Studio album by Eric Woolfson and Alan Parsons
- Released: 11 October 1990
- Recorded: 1989–1990
- Genre: Rock; musical theatre; pop rock;
- Length: 74:44
- Label: EMI
- Producer: Alan Parsons

Eric Woolfson albums chronology
| Gaudi (1987) | Freudiana (1990) | Freudiana – Deutsche Originalaufnahme (1991) |

Alan Parsons albums chronology
| Gaudi (1987) | Freudiana (1990) | Try Anything Once (1993) |

= Freudiana =

1990 studio album by Eric Woolfson and Alan Parsons

Freudiana /ˌfɹɔɪdiˈænə/ is a rock opera by Eric Woolfson. It was to be the 11th album by the Alan Parsons Project, but during its development, Woolfson had creative differences with Alan Parsons, causing the Project's split. With the two still working together on the album, the 1990 production utilizes the Project's personnel as well as guest vocalists, making it the "unofficial" Project album. The Project's official 11th and final album would end up being The Sicilian Defence, later released in 2014 after being shelved for 36 years since its recording in 1979, as part of The Complete Albums box set.

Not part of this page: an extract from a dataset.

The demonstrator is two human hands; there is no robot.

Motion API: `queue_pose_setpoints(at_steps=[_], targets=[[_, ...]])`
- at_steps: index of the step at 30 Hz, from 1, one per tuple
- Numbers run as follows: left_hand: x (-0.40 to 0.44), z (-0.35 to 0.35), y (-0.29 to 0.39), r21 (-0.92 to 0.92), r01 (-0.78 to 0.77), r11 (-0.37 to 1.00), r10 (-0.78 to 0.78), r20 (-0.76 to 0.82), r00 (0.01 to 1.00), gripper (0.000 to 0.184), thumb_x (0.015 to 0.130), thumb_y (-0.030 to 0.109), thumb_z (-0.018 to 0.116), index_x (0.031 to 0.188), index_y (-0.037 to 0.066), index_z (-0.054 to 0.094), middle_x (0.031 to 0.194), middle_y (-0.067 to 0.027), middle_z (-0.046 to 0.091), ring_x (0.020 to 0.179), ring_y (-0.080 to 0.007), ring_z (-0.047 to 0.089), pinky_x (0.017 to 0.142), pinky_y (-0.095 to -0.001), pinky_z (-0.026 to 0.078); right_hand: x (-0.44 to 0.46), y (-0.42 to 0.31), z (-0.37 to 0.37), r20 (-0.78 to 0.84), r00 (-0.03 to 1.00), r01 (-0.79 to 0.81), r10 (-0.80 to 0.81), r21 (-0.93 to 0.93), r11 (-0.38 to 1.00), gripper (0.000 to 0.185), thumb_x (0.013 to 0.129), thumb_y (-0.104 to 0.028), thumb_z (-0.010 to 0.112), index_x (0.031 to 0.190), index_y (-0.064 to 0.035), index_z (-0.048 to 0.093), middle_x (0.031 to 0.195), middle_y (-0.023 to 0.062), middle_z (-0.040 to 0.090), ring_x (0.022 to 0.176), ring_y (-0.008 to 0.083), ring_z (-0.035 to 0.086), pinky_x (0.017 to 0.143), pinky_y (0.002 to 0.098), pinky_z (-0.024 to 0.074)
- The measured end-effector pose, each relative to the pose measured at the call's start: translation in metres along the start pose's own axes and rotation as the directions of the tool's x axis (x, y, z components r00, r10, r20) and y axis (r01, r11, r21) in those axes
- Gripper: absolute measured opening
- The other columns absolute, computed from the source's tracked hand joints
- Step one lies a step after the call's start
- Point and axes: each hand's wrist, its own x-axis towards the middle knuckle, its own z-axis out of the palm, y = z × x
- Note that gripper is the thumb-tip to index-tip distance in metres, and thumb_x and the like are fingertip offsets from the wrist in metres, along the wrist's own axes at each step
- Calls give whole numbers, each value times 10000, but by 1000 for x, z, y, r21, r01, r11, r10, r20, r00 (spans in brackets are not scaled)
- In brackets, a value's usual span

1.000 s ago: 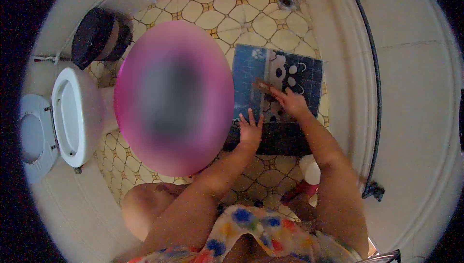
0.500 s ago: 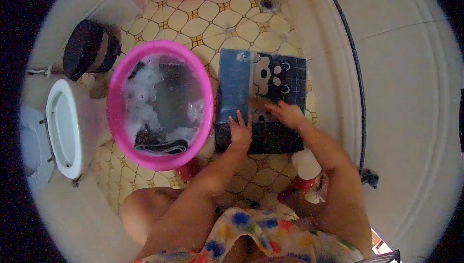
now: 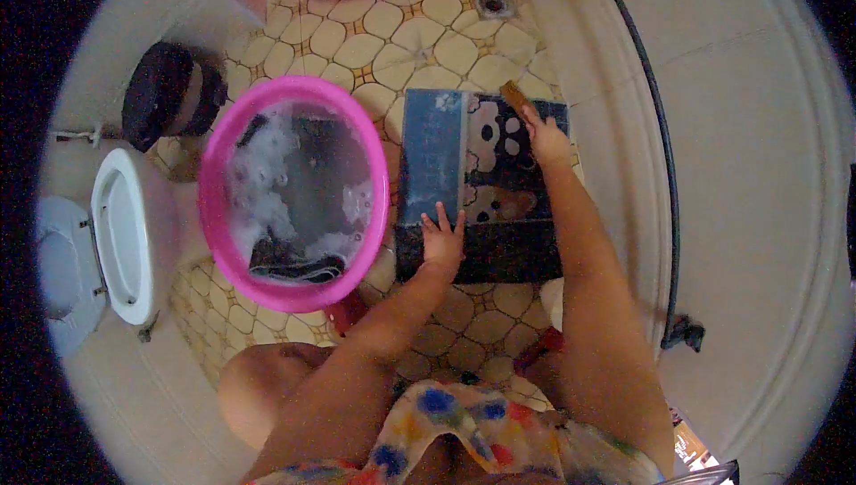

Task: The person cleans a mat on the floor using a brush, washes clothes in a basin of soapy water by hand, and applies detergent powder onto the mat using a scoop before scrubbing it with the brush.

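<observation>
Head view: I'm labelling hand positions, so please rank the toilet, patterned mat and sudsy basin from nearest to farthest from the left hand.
1. Patterned mat: directly under the left hand.
2. Sudsy basin: on the left, beside the mat.
3. Toilet: far left, beyond the basin.

The right hand (image 3: pixel 547 142) has moved with the brush (image 3: pixel 514 97) from the middle of the mat (image 3: pixel 432 157) to its 1 o'clock edge. The brush pointed near 10 o'clock in the 2 earlier pictures, and now it points to 11 o'clock. The brown print (image 3: pixel 513 204), which the hand partly covered, has become visible. The forearm (image 3: pixel 584 226) now hides more of the white object (image 3: pixel 553 300) at 5 o'clock.
</observation>
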Motion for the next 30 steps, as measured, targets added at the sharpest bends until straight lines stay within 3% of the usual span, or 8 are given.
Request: queue_pose_setpoints(at_steps=[3,5,8,9,21,24,27,30], targets=[[-2,-9,2,-93,14,996,-10,42,999,975,718,420,719,1458,189,129,1464,-299,21,1255,-562,242,994,-525,332,4,6,-13,83,995,-55,54,14,998,410,927,-335,432,1329,-386,369,942,155,530,756,384,599,635,492,487],[1,-3,4,-67,13,998,-10,45,999,986,713,429,722,1459,186,125,1463,-301,19,1254,-567,236,989,-527,337,-33,9,-17,150,981,128,-120,-46,991,408,927,-332,431,1329,-376,376,933,164,522,737,377,598,631,490,486],[7,21,4,-39,42,998,-43,-29,999,988,708,435,727,1458,201,128,1462,-303,12,1254,-570,232,981,-527,345,-101,30,3,443,871,200,-212,74,977,446,919,-309,454,1343,-396,347,904,177,511,712,361,595,614,460,492],[11,31,6,-23,61,998,-62,-68,996,989,706,434,728,1458,209,127,1463,-301,9,1254,-569,233,981,-524,346,-123,30,-11,413,837,364,-358,67,929,467,917,-297,460,1351,-406,328,896,181,508,703,359,593,605,451,494],[-1,-2,3,-31,42,999,-41,58,998,987,710,425,724,1457,221,113,1474,-276,8,1271,-532,247,985,-490,353,-75,40,0,197,980,11,-24,64,998,508,915,-295,470,1362,-446,280,932,206,528,775,402,586,657,462,496],[-4,-19,4,-44,39,998,-34,117,993,971,733,419,707,1459,201,99,1474,-277,11,1274,-535,240,990,-484,350,-47,56,34,-175,972,164,-160,9,986,500,924,-310,451,1367,-448,264,983,211,544,836,407,587,709,478,494],[-1,-27,4,-40,37,999,-30,162,986,966,749,416,694,1460,185,83,1473,-279,8,1275,-540,228,991,-490,347,-13,53,33,46,996,-85,81,100,991,468,932,-326,430,1369,-415,288,1017,216,553,882,410,579,755,492,478],[-10,-30,4,-59,24,998,-14,161,987,963,753,410,692,1461,181,80,1469,-289,5,1275,-548,218,995,-496,342,12,35,-16,127,952,-280,278,-8,960,450,932,-347,421,1367,-385,314,1026,218,557,886,412,578,776,488,472]])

Woolfson hit upon the idea of researching the life and works of Sigmund Freud with a view to their musical potential after he finished Gaudi. He retraced Freud's footsteps and explored his realms through his homes in London and Vienna (both now museums), as well as literary sources including Freud's classic cases, whose real identities he concealed by use of names such as Wolfman, Ratman, Dora, Little Hans, and Schreber, the Judge. In addition, Freud's writings on his discovery of the unconscious, his well-known theories such as the Oedipus Complex, the ego and the id and perhaps his best known work, The Interpretation of Dreams all served as springboards for musical ideas. About halfway through the recording process, Woolfson was approached by Brian Brolly to develop the concept still further into a musical. With Brolly's help, Woolfson turned Freudiana into a stage musical. The musical had a successful run, and it was hoped that the show would open in other cities. Further plans were put on hold when a lawsuit broke out between Brolly and Woolfson, each fighting for control of the project. In the end, Brolly won, but the album remained attributed to Eric Woolfson and Alan Parsons. Freudiana gave Woolfson a taste of musical theatre and he chose to continue in that end of the business.

Professional ratings
Review scores
| Source | Rating |
| AllMusic |  |

==Releases==
This album was released in two versions: the "White Album" and the "Black Album".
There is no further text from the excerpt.